● **Your task**: Return, exactly and in full, the lines of the records below starting at the one with "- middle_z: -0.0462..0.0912" and ending at the one with "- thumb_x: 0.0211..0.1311", and no other lines.

--------------------------------

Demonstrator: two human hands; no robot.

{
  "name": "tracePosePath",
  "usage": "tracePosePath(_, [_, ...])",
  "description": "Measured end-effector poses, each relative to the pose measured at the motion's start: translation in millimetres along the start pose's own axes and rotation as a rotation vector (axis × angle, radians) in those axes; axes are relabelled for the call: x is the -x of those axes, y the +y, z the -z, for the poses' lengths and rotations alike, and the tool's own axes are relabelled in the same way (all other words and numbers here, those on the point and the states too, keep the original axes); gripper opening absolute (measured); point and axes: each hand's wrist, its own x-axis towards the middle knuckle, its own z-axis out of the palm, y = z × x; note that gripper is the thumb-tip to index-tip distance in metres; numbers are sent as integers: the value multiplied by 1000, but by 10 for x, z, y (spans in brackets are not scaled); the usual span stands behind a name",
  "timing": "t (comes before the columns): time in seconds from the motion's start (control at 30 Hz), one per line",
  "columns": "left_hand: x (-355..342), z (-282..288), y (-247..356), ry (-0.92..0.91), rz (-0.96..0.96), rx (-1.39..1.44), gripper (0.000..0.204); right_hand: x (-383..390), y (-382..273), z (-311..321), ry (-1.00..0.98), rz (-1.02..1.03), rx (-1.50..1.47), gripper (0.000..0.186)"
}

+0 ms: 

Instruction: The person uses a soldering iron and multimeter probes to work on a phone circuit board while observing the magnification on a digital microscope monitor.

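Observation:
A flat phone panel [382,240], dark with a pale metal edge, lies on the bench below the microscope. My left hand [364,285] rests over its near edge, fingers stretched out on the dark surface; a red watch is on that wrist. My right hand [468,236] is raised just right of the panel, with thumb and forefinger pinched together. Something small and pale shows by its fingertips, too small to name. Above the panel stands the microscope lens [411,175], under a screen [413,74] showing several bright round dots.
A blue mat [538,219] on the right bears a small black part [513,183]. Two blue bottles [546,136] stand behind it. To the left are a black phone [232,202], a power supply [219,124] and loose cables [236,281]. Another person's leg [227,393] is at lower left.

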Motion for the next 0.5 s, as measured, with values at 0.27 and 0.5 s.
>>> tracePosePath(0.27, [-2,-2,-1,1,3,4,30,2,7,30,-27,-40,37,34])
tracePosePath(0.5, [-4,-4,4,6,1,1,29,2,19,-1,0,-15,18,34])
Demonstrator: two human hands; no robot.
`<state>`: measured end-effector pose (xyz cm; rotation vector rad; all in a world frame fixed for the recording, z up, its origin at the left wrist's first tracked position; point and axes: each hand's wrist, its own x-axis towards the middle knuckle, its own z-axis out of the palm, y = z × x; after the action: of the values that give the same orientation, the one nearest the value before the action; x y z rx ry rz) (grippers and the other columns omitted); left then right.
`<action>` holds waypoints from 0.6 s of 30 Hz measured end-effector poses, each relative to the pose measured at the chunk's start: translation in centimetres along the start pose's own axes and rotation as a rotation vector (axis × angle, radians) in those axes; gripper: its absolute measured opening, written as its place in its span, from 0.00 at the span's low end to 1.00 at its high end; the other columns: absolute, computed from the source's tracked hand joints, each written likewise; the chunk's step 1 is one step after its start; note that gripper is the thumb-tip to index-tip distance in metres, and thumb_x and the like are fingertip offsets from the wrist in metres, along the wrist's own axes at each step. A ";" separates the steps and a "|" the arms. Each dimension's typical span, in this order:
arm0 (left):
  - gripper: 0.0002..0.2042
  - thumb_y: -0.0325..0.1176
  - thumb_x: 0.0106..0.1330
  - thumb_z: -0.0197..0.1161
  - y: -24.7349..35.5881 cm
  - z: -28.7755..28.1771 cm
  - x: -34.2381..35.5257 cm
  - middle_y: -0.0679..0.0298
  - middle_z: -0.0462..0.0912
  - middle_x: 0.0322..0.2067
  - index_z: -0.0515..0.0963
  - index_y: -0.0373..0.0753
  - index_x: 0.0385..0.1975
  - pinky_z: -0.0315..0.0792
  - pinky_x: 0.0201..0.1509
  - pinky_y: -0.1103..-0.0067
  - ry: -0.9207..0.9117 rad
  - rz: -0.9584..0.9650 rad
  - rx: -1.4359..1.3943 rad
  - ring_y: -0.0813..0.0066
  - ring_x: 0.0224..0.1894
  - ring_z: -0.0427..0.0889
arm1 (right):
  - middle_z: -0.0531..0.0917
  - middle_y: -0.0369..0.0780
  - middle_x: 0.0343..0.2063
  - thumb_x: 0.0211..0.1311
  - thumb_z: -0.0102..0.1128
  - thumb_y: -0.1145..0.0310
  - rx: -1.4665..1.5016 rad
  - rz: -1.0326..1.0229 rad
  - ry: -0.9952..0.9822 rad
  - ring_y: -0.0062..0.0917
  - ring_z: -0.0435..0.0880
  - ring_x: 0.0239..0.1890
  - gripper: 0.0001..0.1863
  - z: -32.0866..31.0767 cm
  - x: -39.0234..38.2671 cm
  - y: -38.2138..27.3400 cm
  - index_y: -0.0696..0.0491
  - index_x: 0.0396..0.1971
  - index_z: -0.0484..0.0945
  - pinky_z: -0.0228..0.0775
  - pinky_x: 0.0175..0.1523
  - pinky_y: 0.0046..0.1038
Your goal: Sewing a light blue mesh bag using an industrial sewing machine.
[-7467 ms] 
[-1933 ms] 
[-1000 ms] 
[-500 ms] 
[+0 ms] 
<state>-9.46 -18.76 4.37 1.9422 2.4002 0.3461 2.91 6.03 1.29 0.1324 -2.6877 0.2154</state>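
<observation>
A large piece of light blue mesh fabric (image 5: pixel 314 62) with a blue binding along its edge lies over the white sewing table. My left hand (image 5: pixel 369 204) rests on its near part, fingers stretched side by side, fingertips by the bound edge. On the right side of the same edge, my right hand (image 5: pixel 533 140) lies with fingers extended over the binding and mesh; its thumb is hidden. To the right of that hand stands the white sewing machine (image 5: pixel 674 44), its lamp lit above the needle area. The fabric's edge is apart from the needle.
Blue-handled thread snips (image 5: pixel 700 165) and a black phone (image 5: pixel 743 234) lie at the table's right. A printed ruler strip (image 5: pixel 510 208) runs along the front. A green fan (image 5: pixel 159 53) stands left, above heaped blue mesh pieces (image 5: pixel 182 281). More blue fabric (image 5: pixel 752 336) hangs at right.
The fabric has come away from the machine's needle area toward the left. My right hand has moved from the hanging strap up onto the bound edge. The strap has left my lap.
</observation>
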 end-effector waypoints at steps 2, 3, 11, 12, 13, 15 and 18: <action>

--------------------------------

● **Response to the task**:
  - middle_z: -0.0462..0.0912
  - middle_x: 0.0322..0.2067
  - index_z: -0.0515..0.0963
  - index_y: -0.0373..0.0753
  - index_x: 0.0385..0.1975
  - pinky_z: -0.0315..0.0792
  - pinky_x: 0.0201..0.1509
  - pinky_y: -0.1103..-0.0067
  - ry: -0.9207..0.9117 rad
  - rz: -0.9584..0.9650 rad
  - rx: -1.4359..1.3943 rad
  - ring_y: -0.0813..0.0066
  - ring_x: 0.0224..0.1894
  - ring_z: -0.0427..0.0889
arm1 (right):
  - middle_z: -0.0531..0.0917
  - middle_y: -0.0369..0.0780
  - middle_x: 0.0343..0.2063
  - thumb_x: 0.0211..0.1311

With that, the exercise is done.